Required action:
Start to finish, return the listing below exactly, pictures excluded.

'''

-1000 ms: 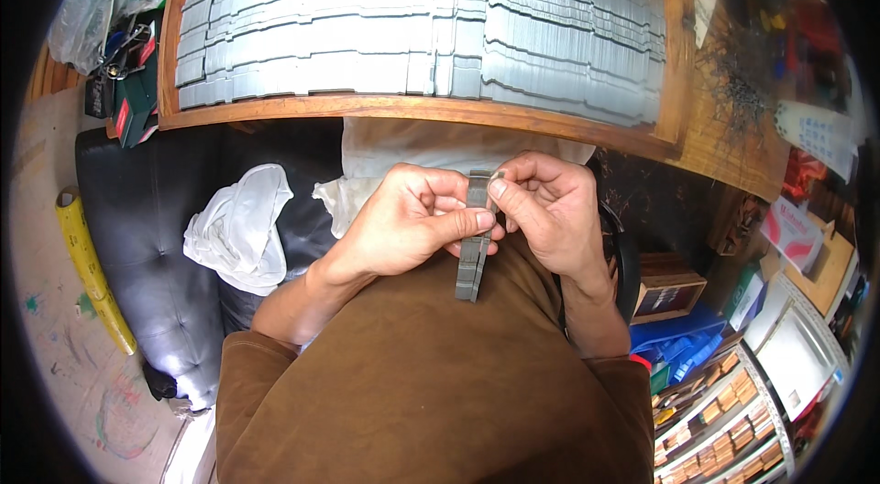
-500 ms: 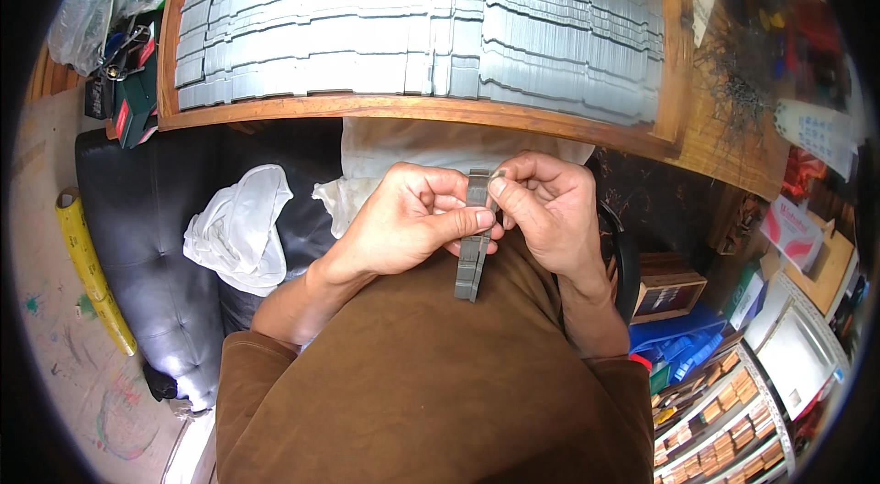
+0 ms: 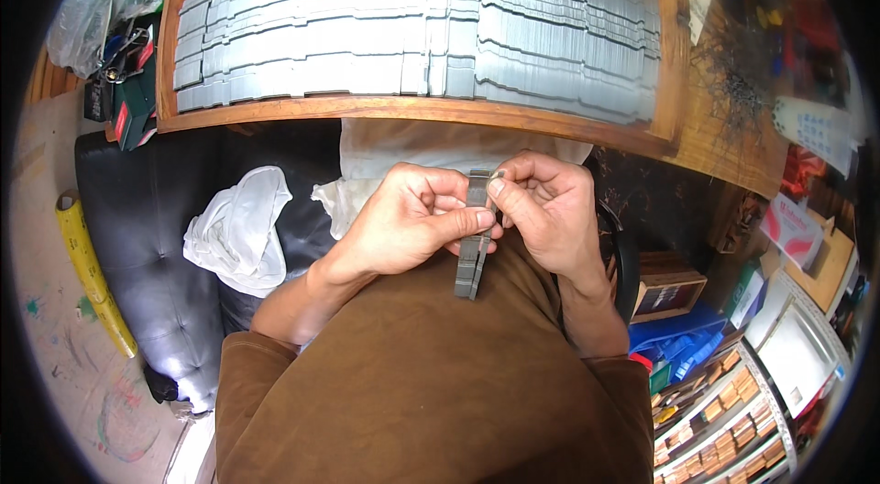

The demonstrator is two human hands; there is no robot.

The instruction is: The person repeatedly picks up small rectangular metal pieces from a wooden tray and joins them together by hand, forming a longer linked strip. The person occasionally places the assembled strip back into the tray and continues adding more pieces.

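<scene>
Between my hands, above my lap, is a narrow stack of thin grey notched metal strips (image 3: 470, 264), its lower end pointing toward me. My left hand (image 3: 412, 218) grips the stack at its middle, with the thumb across the front. At the upper right edge of the stack, the thumb and forefinger of my right hand (image 3: 547, 207) pinch together on one strip's end. How far that strip stands apart from the others is too small to tell. Beyond my hands, a wooden tray (image 3: 367, 108) holds long rows of similar grey metal strips packed upright.
A crumpled white cloth (image 3: 243, 232) lies on the black padded seat (image 3: 137, 236) to my left. Farther left stands a yellow roll (image 3: 92, 273). Thin dark scraps (image 3: 738, 90) litter the wooden table at right. Near my right elbow are a wooden box (image 3: 669, 287) and blue plastic (image 3: 683, 342).
The tray appears shifted very slightly left as the view moves. My hands keep the same grip on the strips, with hardly any visible motion.
</scene>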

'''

Solution:
-1000 ms: 
-500 ms: 
+0 ms: 

The demonstrator is two human hands; there is no robot.

The instruction is: The person repeatedly picks up small rectangular metal pieces from a wooden tray and joins them together by hand, forming a longer linked strip. The person occasionally places the assembled strip back into the tray and continues adding more pieces.

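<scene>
Between my hands, above my lap, is a narrow stack of thin grey notched metal strips (image 3: 470, 264), its lower end pointing toward me. My left hand (image 3: 412, 218) grips the stack at its middle, with the thumb across the front. At the upper right edge of the stack, the thumb and forefinger of my right hand (image 3: 547, 207) pinch together on one strip's end. How far that strip stands apart from the others is too small to tell. Beyond my hands, a wooden tray (image 3: 367, 108) holds long rows of similar grey metal strips packed upright.
A crumpled white cloth (image 3: 243, 232) lies on the black padded seat (image 3: 137, 236) to my left. Farther left stands a yellow roll (image 3: 92, 273). Thin dark scraps (image 3: 738, 90) litter the wooden table at right. Near my right elbow are a wooden box (image 3: 669, 287) and blue plastic (image 3: 683, 342).
The tray appears shifted very slightly left as the view moves. My hands keep the same grip on the strips, with hardly any visible motion.
</scene>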

No more output is needed for this exercise.